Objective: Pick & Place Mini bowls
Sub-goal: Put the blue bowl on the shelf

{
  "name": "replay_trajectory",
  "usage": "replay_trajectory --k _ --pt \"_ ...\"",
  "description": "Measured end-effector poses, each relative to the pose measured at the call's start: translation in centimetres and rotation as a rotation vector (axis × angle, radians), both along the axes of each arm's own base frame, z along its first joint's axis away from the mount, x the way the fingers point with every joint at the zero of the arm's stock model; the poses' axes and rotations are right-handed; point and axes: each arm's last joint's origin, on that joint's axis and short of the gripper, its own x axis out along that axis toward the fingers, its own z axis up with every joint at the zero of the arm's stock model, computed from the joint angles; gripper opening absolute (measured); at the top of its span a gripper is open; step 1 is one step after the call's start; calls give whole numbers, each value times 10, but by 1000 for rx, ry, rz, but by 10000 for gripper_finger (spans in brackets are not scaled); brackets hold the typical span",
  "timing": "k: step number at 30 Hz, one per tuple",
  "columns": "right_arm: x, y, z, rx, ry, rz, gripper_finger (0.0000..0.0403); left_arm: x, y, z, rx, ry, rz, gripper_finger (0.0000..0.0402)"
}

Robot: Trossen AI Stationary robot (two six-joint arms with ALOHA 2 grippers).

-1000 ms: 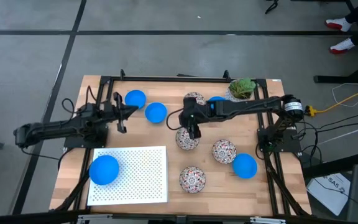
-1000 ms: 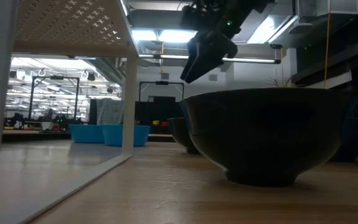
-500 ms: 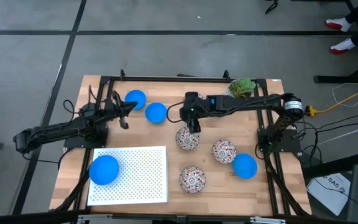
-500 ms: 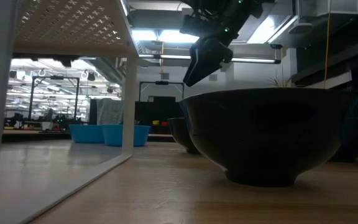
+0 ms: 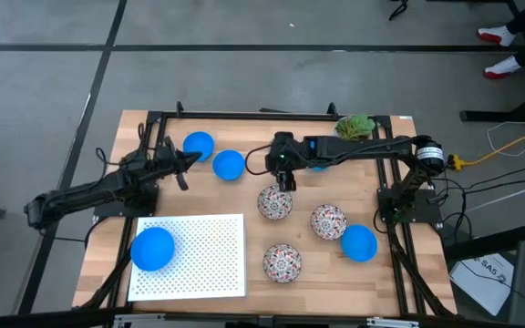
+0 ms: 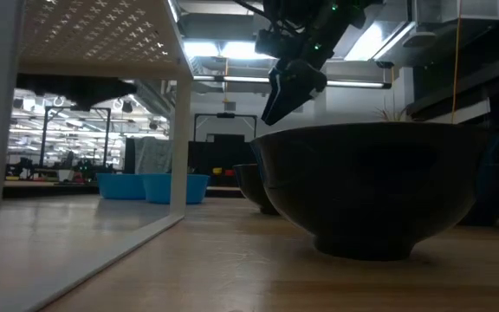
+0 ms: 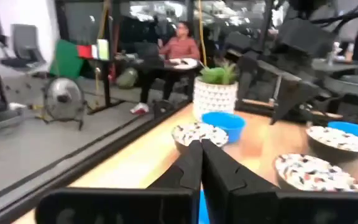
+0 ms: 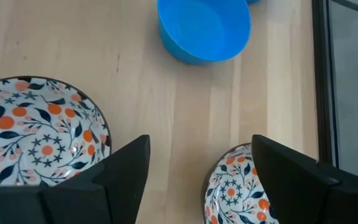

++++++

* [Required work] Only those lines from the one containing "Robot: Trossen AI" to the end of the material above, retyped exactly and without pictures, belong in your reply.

* [Response to the task]
Robot: Trossen AI Stationary robot (two six-joint arms with ALOHA 2 grippers).

-1000 ms: 
-1000 ms: 
-500 ms: 
-500 ms: 
+0 ms: 
+0 ms: 
+0 ms: 
+0 ms: 

This exercise has now been finished.